Extension of the documentation requirement
At the end of 2022, the legislator tightened the transfer pricing documentation requirements considerably (see Insight from 16 December 2022 for details). In particular, a new subsection 4 was added to Section 90 of the Fiscal Code (Abgabenordnung – AO), according to which the transfer pricing documentation is to be submitted without being requested to do so, within 30 days of being notified of a tax audit. It was irrelevant to this duty whether the complete transfer pricing documentation was actually required for the tax audit or not. This regulation was subject to considerable criticism. The legislator has now responded to this with two amendments (Fourth Bureaucracy Reduction Act (Viertes Bürokratieentlastungsgesetz – BEG IV), Federal Law Gazette 2024 I no. 323 of 29 October 2024).
Firstly, the duty to keep records, which used to consist of factual documentation and documentation on appropriateness, was expanded to include an overview of the transactions (transaction matrix).
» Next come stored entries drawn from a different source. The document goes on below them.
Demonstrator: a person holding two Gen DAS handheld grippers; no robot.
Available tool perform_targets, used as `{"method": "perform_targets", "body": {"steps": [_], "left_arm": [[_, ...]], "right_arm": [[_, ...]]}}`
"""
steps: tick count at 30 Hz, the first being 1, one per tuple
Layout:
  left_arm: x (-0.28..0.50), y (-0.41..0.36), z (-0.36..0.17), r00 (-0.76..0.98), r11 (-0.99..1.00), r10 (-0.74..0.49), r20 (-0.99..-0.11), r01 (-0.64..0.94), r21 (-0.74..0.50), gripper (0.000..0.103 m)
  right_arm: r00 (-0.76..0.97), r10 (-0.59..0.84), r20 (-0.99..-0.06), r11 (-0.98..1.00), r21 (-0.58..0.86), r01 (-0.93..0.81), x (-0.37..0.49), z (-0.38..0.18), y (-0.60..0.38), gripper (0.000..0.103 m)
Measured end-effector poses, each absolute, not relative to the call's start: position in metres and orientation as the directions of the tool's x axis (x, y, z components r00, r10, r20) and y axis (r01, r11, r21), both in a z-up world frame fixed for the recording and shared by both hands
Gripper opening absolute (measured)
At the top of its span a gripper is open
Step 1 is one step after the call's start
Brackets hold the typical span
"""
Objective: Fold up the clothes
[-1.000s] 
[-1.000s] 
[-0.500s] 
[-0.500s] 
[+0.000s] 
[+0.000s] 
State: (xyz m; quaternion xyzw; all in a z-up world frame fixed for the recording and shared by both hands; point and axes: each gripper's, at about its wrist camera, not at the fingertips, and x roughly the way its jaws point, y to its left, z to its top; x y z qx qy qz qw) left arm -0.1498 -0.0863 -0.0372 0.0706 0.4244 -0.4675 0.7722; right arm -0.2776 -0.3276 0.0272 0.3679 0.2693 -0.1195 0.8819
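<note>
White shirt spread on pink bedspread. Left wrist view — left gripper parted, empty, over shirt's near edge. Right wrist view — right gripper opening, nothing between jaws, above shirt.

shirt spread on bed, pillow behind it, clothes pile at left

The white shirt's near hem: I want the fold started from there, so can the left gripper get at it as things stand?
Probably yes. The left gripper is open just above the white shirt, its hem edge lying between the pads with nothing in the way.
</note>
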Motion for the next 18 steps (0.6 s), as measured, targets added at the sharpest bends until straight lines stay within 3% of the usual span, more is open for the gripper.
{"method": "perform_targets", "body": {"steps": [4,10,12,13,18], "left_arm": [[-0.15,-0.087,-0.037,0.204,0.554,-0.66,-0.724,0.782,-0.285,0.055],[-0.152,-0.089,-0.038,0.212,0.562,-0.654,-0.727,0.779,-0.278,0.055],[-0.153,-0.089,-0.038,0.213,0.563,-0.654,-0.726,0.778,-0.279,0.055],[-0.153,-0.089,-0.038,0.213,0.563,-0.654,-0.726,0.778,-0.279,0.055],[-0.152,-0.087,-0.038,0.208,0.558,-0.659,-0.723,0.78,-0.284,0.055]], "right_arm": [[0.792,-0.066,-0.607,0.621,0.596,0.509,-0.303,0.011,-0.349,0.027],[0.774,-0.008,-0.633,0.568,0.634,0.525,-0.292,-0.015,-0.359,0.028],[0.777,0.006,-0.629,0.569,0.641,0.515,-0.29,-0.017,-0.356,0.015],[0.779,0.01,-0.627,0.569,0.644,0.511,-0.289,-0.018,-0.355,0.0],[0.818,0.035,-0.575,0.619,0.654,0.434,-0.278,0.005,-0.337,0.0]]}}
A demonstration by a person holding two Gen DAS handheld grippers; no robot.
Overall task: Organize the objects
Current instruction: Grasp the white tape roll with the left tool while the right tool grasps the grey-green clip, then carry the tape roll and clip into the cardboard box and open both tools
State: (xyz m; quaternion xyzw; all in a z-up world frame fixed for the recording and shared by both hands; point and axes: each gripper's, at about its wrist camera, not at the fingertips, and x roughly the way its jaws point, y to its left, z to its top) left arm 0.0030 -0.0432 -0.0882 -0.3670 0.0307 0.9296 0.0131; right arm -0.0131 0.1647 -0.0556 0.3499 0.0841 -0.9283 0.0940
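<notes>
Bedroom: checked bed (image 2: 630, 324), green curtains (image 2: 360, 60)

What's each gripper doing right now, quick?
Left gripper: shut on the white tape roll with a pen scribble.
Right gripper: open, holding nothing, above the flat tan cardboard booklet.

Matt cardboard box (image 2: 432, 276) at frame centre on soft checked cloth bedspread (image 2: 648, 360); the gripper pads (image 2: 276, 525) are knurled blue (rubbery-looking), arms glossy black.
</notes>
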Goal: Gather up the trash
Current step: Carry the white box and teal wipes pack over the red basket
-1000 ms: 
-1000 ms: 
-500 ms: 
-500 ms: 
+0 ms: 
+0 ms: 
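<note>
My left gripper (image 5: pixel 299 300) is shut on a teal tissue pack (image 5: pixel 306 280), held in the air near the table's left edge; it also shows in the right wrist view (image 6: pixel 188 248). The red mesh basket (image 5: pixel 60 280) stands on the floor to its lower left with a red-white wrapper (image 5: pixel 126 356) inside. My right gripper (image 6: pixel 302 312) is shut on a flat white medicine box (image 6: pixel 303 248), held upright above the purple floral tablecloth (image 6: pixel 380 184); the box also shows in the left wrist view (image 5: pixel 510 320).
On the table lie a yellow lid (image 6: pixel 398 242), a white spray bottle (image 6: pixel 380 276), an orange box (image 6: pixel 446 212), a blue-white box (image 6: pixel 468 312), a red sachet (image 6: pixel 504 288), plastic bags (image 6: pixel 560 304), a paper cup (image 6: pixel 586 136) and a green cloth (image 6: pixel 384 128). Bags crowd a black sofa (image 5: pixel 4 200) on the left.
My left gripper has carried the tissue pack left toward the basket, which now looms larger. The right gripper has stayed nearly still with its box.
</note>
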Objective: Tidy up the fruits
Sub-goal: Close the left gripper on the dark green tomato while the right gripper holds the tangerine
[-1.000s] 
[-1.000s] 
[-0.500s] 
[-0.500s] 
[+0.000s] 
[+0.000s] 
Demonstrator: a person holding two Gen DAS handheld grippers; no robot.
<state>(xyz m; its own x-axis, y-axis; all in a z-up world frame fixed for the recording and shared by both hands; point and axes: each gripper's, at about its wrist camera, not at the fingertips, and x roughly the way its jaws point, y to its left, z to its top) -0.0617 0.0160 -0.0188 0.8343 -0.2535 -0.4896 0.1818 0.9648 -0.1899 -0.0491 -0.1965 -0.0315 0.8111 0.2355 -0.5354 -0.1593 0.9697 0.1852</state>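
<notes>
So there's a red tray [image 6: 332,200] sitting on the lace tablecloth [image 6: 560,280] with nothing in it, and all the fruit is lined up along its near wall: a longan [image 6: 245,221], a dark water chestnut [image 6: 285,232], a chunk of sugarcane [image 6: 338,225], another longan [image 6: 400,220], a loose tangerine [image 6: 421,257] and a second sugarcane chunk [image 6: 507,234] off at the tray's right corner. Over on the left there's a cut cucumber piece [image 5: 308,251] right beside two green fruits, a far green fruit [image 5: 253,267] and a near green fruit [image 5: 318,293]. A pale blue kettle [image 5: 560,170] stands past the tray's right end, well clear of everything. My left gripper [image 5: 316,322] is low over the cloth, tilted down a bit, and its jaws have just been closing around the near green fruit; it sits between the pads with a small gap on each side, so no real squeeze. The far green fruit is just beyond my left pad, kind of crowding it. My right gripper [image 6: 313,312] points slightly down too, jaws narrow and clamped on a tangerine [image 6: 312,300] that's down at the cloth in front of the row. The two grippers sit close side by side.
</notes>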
Secondly, the duty to submit the documentation without being requested to do so after being notified of the tax audit was limited to:
- the transaction matrix
- the master file (as applicable) and
- the records of extraordinary transactions (as applicable).
This second step makes things a little easier for taxpayers because the local file must now only be submitted at the tax auditor’s express request.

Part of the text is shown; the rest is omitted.